The procedural core analysis model resembles a behavior tree and the activities execute as a depth-first pre-order traversal of the tree. In order to represent complex data flows, there is fine-grained control for conditional execution and subtree parallelism. It's possible to visualize the pipeline topology in the UI with show_topology, as shown below. There are two visual representations for the pipeline topology, a Composite View and a Sequential View.


It's possible to create multiple workflows to satisfy the need for tailored analysis across a diverse set of binaries and goals. List available workflows as shown below.

>>> list(Workflow)
[<Workflow: CustomTailCallWorkflow>, <Workflow: InlinerWorkflow>, <Workflow: core.function.defaultAnalysis>, <Workflow: core.module.defaultAnalysis>]



pwf = Workflow().clone("PythonLogWarnWorkflow")
pwf.register_activity(Activity("PythonLogWarn", action=lambda analysis_context: binaryninja.log.log_warn("PythonLogWarn Called!")))
pwf.insert("core.function.basicBlockAnalysis", ["PythonLogWarn"])

Then open a file with options and select PythonLogWarnWorkflow for the Function Workflow setting.


Several C++ examples are available in binaryninja-api/examples/workflows. These examples are distributed with Binary Ninja and available via the Function Workflow setting. Steps for building the examples can be found here.

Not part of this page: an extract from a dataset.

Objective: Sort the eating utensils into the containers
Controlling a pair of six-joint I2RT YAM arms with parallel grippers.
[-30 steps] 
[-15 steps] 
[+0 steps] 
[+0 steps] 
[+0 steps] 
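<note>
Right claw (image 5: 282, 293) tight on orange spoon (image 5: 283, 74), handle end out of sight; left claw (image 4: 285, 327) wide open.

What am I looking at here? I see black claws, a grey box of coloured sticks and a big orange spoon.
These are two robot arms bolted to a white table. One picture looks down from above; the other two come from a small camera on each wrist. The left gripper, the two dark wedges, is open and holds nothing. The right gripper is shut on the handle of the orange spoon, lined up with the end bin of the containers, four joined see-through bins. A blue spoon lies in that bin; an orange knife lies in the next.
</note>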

  • Custom Tail Call Analysis
  • Call-Site Function Inliner
  • Objective C Workflow

Basic Concepts


An Activity is the basic building block of the Workflows framework and it is also the extensibility mechanism which allows attachment of an arbitrary callback routine. The degree of coupling between activities is discretionary. This means that an activity can be part of a tightly coupled dataflow transform, or an activity can be completely disassociated with other activities in the pipeline. Binary Ninja provides numerous core activities which together provide the program analysis results and IL transformation system. Activities are dynamically parameterized with an analysis context which enables it to produce or consume information in a coordinated fashion.


A Workflow is a repository of activities along with a unique strategy to execute them. Workflows are also composable, meaning workflows can include other workflows. It's possible to control various aspects of the execution strategy such as course-grained debugging as well as conditional, and parallel execution. Binary Ninja provides a default workflow which contains all of the core module and function analyses.

Workflow Lifecycle

A Workflow starts in the unregistered state from either creating a new empty Workflow, or cloning an existing Workflow. While unregistered it's possible to add and remove activities, as well as change the execution strategy. In order to use the Workflow on a binary it must be registered. Once registered the Workflow is immutable and available for use.

Analysis Context

The Analysis Context provides access to the current analysis hierarchy along with APIs to query and inform new analysis information.